Sunday, September 25, 2011

Greed - Wabi Sabi - Grey's Anatomy

This is a sort of rant ....

This has been a week in my life where I've hit a point of clarity. Where all signs in the Universe - by my beliefs, God - seem to be speaking to me....

Today in Church we discussed greed - holding wealth as an Idol. In that discussion, we referenced Jesus stating that in order to be trusted with the wonderful gifts of eternity where what we will have is so much, we must first prove ourselves in this life where what we have is so little in comparison. It reminded me of the quote my mother has always said to me... especially at the time of Bri's diagnosis, "Jill, the most we get in this life is 100 years. There's a much more important life after this one that means so much more."

Last week I received a book in the mail I had ordered after listening to NPR - "The Wabi Sabi House." It's about the concept of appreciating the Imperfect, the Unfinished, Simplicity... The author goes on to extend this idea beyond aesthetics to the very way one leads life, appreciating and finding the beauty in the here and now of a less than "idyllic" circumstance.


On Thursday I watched Greys Anatomy, where one of my favorite characters had an abortion because her love for her occupational aspirations out shined any hope of becoming a mother.

So what do I gather from all of this?

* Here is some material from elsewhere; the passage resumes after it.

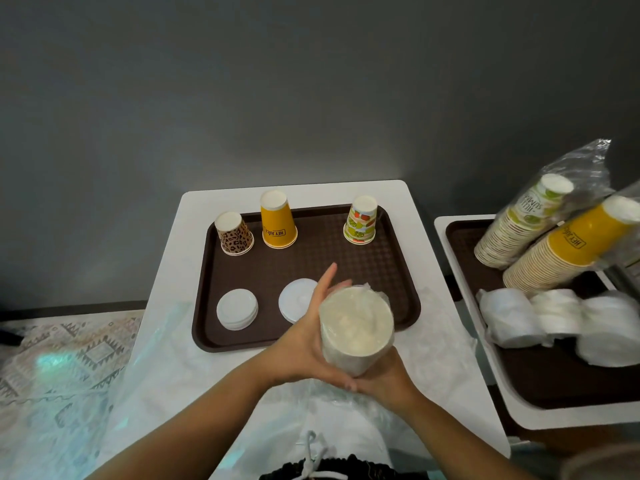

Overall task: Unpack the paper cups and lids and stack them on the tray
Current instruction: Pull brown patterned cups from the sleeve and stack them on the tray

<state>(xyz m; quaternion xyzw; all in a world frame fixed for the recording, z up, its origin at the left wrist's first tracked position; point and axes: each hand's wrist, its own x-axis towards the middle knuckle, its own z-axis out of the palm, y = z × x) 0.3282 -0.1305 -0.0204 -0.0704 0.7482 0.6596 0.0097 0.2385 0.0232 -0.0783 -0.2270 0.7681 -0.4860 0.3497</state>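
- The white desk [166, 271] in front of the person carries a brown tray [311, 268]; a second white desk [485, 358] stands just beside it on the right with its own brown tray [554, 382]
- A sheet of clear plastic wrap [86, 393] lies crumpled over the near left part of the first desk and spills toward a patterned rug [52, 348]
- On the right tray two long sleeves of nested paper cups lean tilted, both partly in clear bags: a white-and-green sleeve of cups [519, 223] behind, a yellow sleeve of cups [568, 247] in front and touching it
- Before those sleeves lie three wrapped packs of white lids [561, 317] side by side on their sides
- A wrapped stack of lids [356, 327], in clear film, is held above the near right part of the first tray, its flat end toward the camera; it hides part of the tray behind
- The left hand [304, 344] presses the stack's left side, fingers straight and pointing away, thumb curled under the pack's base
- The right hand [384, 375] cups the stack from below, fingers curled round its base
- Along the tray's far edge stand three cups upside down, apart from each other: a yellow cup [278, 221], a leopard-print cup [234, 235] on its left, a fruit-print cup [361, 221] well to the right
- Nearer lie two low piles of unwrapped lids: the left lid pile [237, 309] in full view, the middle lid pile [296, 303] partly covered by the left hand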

One, I think it's "greedy" to want a "perfect" baby. Let's be frank here - no child is perfect and no child will ever grow up to be perfect. While there are often obstacles and health concerns that go along with a child having Down Syndrome... this by no means that a baby with this condition is born any less perfect than any other child. Every child that comes into this world will make mistakes, will have health concerns, behavioral complexities, etc. The diagnosis of Down Syndrome simply gives you a clue as to what you might be facing.


Pulling in my Wabi Sabi read, by societies standards having Down Syndrome is an imperfection. I might argue, however, that it is this very uniqueness that makes my daughter so special. Down Syndrome in my life has given me the rose colored glasses with which I see the world. This diagnosis has given me the ability to appreciate every single milestone reached and moment I have with our little girl. My "imperfect" little girl is more appreciated by those around her than any child I know.

As for Grey's Anatomy, what might have made for a rating-filled plot line proved more than disappointing on my end. I think the greatest gift one can have is to become a mother... to give that up on account of a occupational aspirations is unfathomable in my eyes. It seems selfish. It seems greedy.


I'm by no means perfect or without humanly desires for perfection. I simply mean to bring to light that we are all human, and imperfect. A striking 94% of babies with Down Syndrome are aborted each year upon pre-natal diagnosis. This makes me sad for the babies, but even more sad for the mommies who miss out on such a beautiful perspective into the world and lovely memories they would have had with these soulful little babies.


I will end with this.... On Friday morning we woke up as a family, and my husband commented, "Look how beautiful she is! I can't believe how everyone wanted us to have an abortion." To which I quickly replied, "Not everyone hun, just a few particular assholes." "Ass-Hooo" Brianna reiterated. . . Oops, guess we won't use that description anymore! First thing I thought was the "Little Fockers" movie... then I was proud of our daughter and her ability to repeat so quickly, then I realized again that I can no longer say whatever I like around this little lady. I took humor in the moment, and thanked God for my family.